WHAT THIS TASK INVOLVES: Transcribe this listing exactly; omit the pictures.

────────────────────

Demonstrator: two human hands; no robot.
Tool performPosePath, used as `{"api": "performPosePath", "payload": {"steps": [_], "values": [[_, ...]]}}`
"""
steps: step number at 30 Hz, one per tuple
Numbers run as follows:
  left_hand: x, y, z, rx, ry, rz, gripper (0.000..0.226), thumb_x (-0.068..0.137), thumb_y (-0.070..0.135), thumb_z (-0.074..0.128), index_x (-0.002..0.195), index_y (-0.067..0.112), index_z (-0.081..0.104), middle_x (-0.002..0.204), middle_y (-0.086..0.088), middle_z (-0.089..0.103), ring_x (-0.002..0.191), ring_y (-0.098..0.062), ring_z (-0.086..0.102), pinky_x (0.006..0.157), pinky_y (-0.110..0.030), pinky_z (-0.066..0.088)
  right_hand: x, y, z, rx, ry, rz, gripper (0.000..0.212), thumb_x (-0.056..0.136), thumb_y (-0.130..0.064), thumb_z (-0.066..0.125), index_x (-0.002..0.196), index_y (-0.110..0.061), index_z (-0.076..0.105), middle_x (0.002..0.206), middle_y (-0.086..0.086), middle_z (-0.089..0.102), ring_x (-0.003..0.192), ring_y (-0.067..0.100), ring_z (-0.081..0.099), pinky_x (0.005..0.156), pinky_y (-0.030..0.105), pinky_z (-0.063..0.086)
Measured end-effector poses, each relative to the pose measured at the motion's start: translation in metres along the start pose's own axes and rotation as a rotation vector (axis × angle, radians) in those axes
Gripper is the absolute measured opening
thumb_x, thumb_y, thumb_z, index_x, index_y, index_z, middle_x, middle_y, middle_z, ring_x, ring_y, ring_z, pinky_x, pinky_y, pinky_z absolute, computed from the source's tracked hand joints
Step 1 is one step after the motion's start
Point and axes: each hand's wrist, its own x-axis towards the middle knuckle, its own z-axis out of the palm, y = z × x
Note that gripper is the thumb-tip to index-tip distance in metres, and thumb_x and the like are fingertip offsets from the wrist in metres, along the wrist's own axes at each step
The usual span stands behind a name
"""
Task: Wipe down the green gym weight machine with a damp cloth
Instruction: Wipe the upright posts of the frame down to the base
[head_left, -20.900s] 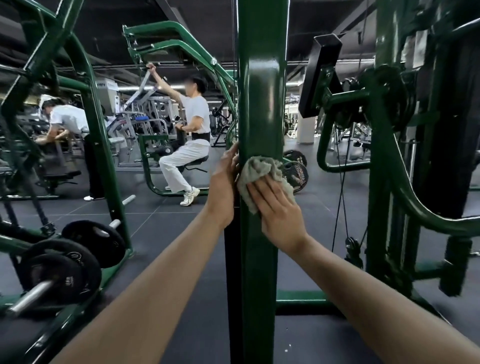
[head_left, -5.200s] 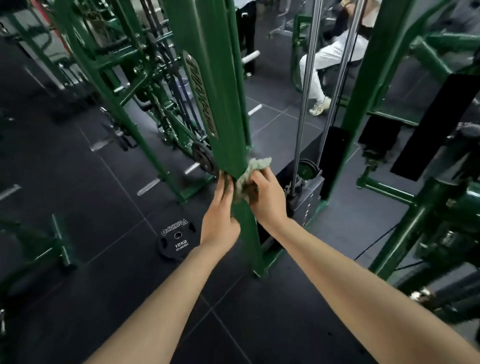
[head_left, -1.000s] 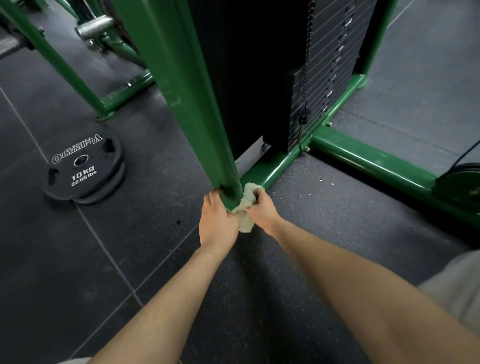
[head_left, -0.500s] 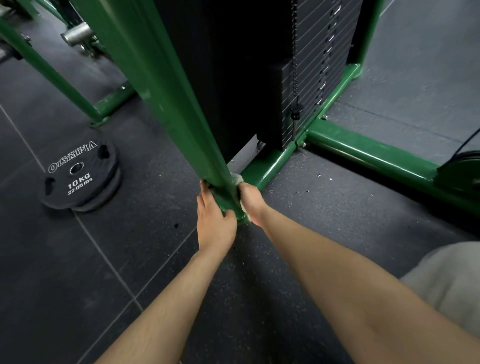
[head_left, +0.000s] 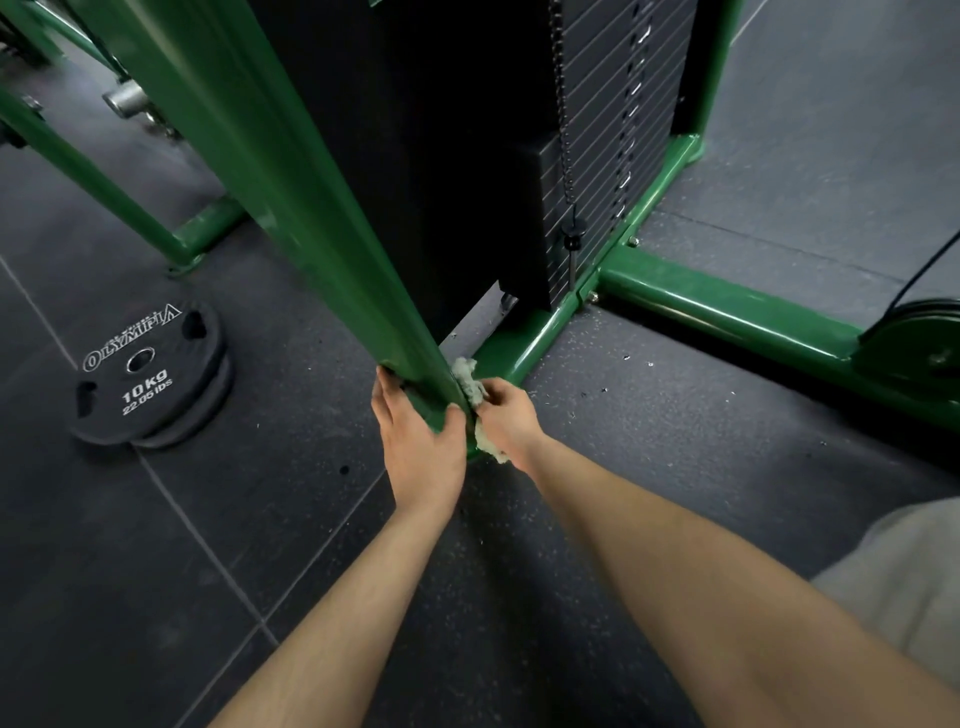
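Note:
A green upright post (head_left: 291, 197) of the weight machine slants down to the dark rubber floor at mid-frame. My left hand (head_left: 418, 447) wraps the foot of the post, fingers on its left face and thumb on its front. My right hand (head_left: 506, 415) grips a pale grey-green cloth (head_left: 467, 376) and presses it against the post's right side, just above the floor. A bit of cloth also shows under the right palm. Behind the post stands the black weight stack (head_left: 608, 135) with its chain and selector pin.
A black 10 kg Olympia plate (head_left: 148, 374) lies flat on the floor to the left. A green base rail (head_left: 727, 306) runs to the right toward a pulley (head_left: 924, 338). Another green frame leg (head_left: 93, 176) stands at far left. My grey-clad knee (head_left: 904, 577) is at right.
Both hands stay at the foot of the post. The cloth has come back into sight above and below my right hand, which has shifted slightly along the post's right side.

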Motion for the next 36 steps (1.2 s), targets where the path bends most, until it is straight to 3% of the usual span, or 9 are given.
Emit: {"api": "performPosePath", "payload": {"steps": [4, 6, 10, 16, 21, 26, 30, 33, 36], "values": [[0.003, -0.005, -0.010, -0.028, -0.062, 0.012, 0.087, 0.094, 0.026, 0.069, 0.164, 0.029, 0.017, 0.163, 0.007, 0.027, 0.139, -0.024, 0.050, 0.107, -0.048, 0.050, -0.005, -0.019, 0.008, 0.277, 0.074, 0.100, 0.033, 0.092, 0.003, 0.051, 0.102, -0.016, 0.075, 0.095, 0.008, 0.078, 0.089, 0.027, 0.076, 0.083, 0.045, 0.064], [0.005, -0.006, -0.016, -0.056, -0.070, -0.004, 0.081, 0.094, 0.027, 0.068, 0.161, 0.033, 0.023, 0.159, 0.011, 0.031, 0.134, -0.022, 0.054, 0.106, -0.048, 0.051, -0.010, -0.037, 0.012, 0.380, 0.014, 0.076, 0.034, 0.094, 0.007, 0.050, 0.109, -0.009, 0.075, 0.099, 0.014, 0.078, 0.087, 0.026, 0.076, 0.080, 0.042, 0.065], [0.005, -0.002, -0.019, -0.091, -0.068, -0.033, 0.073, 0.094, 0.032, 0.067, 0.158, 0.036, 0.031, 0.156, 0.016, 0.035, 0.129, -0.021, 0.057, 0.105, -0.052, 0.052, -0.015, -0.055, 0.015, 0.302, -0.045, -0.019, 0.032, 0.092, 0.009, 0.049, 0.106, -0.003, 0.076, 0.096, 0.017, 0.077, 0.086, 0.029, 0.075, 0.075, 0.040, 0.065], [0.004, -0.003, -0.013, -0.072, -0.071, -0.021, 0.081, 0.095, 0.032, 0.067, 0.163, 0.035, 0.022, 0.163, 0.013, 0.028, 0.139, -0.020, 0.050, 0.112, -0.050, 0.047, -0.016, -0.081, 0.019, 0.238, -0.072, -0.126, 0.033, 0.094, 0.000, 0.053, 0.094, -0.024, 0.076, 0.093, -0.001, 0.077, 0.100, 0.022, 0.072, 0.089, 0.038, 0.061], [0.003, -0.001, -0.018, -0.097, -0.080, -0.041, 0.079, 0.094, 0.035, 0.065, 0.161, 0.038, 0.024, 0.162, 0.016, 0.031, 0.136, -0.022, 0.054, 0.111, -0.053, 0.048, -0.006, -0.060, 0.017, 0.055, -0.149, -0.023, 0.023, 0.090, -0.009, 0.045, 0.088, 0.002, 0.065, 0.087, 0.020, 0.069, 0.079, 0.033, 0.063, 0.070, 0.040, 0.051], [0.002, 0.014, -0.022, -0.124, 0.070, 0.029, 0.074, 0.093, 0.021, 0.063, 0.160, 0.030, 0.031, 0.159, 0.011, 0.035, 0.141, -0.016, 0.047, 0.113, -0.045, 0.044, -0.004, -0.063, 0.021, 0.172, -0.158, 0.037, 0.039, 0.083, -0.022, 0.048, 0.105, -0.002, 0.074, 0.107, 0.024, 0.074, 0.100, 0.037, 0.073, 0.096, 0.056, 0.057], [0.004, 0.030, -0.024, -0.209, 0.173, 0.043, 0.074, 0.092, 0.015, 0.062, 0.158, 0.031, 0.033, 0.156, 0.012, 0.036, 0.140, -0.015, 0.047, 0.112, -0.046, 0.047, -0.039, -0.120, 0.015, 0.331, -0.189, -0.054, 0.029, 0.098, -0.020, 0.056, 0.116, -0.012, 0.077, 0.105, 0.010, 0.078, 0.101, 0.027, 0.075, 0.098, 0.046, 0.058], [0.003, 0.034, -0.023, -0.238, 0.173, 0.053, 0.074, 0.091, 0.015, 0.062, 0.157, 0.031, 0.032, 0.155, 0.013, 0.036, 0.140, -0.015, 0.048, 0.112, -0.050, 0.047, -0.044, -0.145, 0.015, 0.289, -0.195, -0.097, 0.031, 0.104, -0.026, 0.055, 0.129, -0.020, 0.072, 0.119, 0.004, 0.075, 0.108, 0.021, 0.070, 0.101, 0.038, 0.055], [-0.001, 0.039, -0.027, -0.282, 0.204, 0.066, 0.074, 0.090, 0.007, 0.061, 0.156, 0.029, 0.036, 0.153, 0.012, 0.040, 0.134, 0.004, 0.045, 0.109, -0.020, 0.043, -0.043, -0.120, 0.014, 0.281, -0.206, -0.137, 0.029, 0.105, -0.016, 0.049, 0.118, -0.010, 0.075, 0.101, 0.003, 0.076, 0.088, 0.008, 0.073, 0.075, 0.021, 0.058]]}}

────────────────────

ANSWER TO THIS EXERCISE:
Demonstrator: two human hands; no robot.
Tool performPosePath, used as `{"api": "performPosePath", "payload": {"steps": [_], "values": [[_, ...]]}}`
"""
steps: step number at 30 Hz, one per tuple
Numbers run as follows:
  left_hand: x, y, z, rx, ry, rz, gripper (0.000..0.226), thumb_x (-0.068..0.137), thumb_y (-0.070..0.135), thumb_z (-0.074..0.128), index_x (-0.002..0.195), index_y (-0.067..0.112), index_z (-0.081..0.104), middle_x (-0.002..0.204), middle_y (-0.086..0.088), middle_z (-0.089..0.103), ring_x (-0.002..0.191), ring_y (-0.098..0.062), ring_z (-0.086..0.102), pinky_x (0.006..0.157), pinky_y (-0.110..0.030), pinky_z (-0.066..0.088)
  right_hand: x, y, z, rx, ry, rz, gripper (0.000..0.212), thumb_x (-0.056..0.136), thumb_y (-0.130..0.064), thumb_z (-0.066..0.125), index_x (-0.002..0.196), index_y (-0.110..0.061), index_z (-0.076..0.105), middle_x (0.002..0.206), middle_y (-0.086..0.086), middle_z (-0.089..0.102), ring_x (-0.003..0.192), ring_y (-0.067..0.100), ring_z (-0.081..0.099), pinky_x (0.005..0.156), pinky_y (-0.030..0.105), pinky_z (-0.063..0.086)
Measured end-effector poses, each relative to the pose measured at the motion's start: translation in metres along the start pose's own axes and rotation as a rotation vector (axis × angle, radians) in those axes
Gripper is the absolute measured opening
thumb_x, thumb_y, thumb_z, index_x, index_y, index_z, middle_x, middle_y, middle_z, ring_x, ring_y, ring_z, pinky_x, pinky_y, pinky_z absolute, computed from the source's tracked hand joints
Step 1 is one step after the motion's start
Point and axes: each hand's wrist, its own x-axis towards the middle knuckle, its own z-axis out of the palm, y = z × x
Note that gripper is the thumb-tip to index-tip distance in metres, and thumb_x and the like are fingertip offsets from the wrist in metres, along the wrist's own axes at each step
The usual span stands behind a name
"""
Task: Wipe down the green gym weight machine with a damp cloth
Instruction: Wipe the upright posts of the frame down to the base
[head_left, -20.900s] 
[head_left, -5.200s] 
[head_left, -1.000s] 
[head_left, -0.500s] 
[head_left, +0.000s] 
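Note:
A green upright post (head_left: 291, 197) of the weight machine slants down to the dark rubber floor at mid-frame. My left hand (head_left: 418, 447) wraps the foot of the post, fingers on its left face and thumb on its front. My right hand (head_left: 506, 415) grips a pale grey-green cloth (head_left: 467, 376) and presses it against the post's right side, just above the floor. A bit of cloth also shows under the right palm. Behind the post stands the black weight stack (head_left: 608, 135) with its chain and selector pin.
A black 10 kg Olympia plate (head_left: 148, 374) lies flat on the floor to the left. A green base rail (head_left: 727, 306) runs to the right toward a pulley (head_left: 924, 338). Another green frame leg (head_left: 93, 176) stands at far left. My grey-clad knee (head_left: 904, 577) is at right.
Both hands stay at the foot of the post. The cloth has come back into sight above and below my right hand, which has shifted slightly along the post's right side.
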
Motion for the next 36 steps (1.2 s), targets where the path bends most, until it is straight to 3% of the usual span, or 9 are given.
Emit: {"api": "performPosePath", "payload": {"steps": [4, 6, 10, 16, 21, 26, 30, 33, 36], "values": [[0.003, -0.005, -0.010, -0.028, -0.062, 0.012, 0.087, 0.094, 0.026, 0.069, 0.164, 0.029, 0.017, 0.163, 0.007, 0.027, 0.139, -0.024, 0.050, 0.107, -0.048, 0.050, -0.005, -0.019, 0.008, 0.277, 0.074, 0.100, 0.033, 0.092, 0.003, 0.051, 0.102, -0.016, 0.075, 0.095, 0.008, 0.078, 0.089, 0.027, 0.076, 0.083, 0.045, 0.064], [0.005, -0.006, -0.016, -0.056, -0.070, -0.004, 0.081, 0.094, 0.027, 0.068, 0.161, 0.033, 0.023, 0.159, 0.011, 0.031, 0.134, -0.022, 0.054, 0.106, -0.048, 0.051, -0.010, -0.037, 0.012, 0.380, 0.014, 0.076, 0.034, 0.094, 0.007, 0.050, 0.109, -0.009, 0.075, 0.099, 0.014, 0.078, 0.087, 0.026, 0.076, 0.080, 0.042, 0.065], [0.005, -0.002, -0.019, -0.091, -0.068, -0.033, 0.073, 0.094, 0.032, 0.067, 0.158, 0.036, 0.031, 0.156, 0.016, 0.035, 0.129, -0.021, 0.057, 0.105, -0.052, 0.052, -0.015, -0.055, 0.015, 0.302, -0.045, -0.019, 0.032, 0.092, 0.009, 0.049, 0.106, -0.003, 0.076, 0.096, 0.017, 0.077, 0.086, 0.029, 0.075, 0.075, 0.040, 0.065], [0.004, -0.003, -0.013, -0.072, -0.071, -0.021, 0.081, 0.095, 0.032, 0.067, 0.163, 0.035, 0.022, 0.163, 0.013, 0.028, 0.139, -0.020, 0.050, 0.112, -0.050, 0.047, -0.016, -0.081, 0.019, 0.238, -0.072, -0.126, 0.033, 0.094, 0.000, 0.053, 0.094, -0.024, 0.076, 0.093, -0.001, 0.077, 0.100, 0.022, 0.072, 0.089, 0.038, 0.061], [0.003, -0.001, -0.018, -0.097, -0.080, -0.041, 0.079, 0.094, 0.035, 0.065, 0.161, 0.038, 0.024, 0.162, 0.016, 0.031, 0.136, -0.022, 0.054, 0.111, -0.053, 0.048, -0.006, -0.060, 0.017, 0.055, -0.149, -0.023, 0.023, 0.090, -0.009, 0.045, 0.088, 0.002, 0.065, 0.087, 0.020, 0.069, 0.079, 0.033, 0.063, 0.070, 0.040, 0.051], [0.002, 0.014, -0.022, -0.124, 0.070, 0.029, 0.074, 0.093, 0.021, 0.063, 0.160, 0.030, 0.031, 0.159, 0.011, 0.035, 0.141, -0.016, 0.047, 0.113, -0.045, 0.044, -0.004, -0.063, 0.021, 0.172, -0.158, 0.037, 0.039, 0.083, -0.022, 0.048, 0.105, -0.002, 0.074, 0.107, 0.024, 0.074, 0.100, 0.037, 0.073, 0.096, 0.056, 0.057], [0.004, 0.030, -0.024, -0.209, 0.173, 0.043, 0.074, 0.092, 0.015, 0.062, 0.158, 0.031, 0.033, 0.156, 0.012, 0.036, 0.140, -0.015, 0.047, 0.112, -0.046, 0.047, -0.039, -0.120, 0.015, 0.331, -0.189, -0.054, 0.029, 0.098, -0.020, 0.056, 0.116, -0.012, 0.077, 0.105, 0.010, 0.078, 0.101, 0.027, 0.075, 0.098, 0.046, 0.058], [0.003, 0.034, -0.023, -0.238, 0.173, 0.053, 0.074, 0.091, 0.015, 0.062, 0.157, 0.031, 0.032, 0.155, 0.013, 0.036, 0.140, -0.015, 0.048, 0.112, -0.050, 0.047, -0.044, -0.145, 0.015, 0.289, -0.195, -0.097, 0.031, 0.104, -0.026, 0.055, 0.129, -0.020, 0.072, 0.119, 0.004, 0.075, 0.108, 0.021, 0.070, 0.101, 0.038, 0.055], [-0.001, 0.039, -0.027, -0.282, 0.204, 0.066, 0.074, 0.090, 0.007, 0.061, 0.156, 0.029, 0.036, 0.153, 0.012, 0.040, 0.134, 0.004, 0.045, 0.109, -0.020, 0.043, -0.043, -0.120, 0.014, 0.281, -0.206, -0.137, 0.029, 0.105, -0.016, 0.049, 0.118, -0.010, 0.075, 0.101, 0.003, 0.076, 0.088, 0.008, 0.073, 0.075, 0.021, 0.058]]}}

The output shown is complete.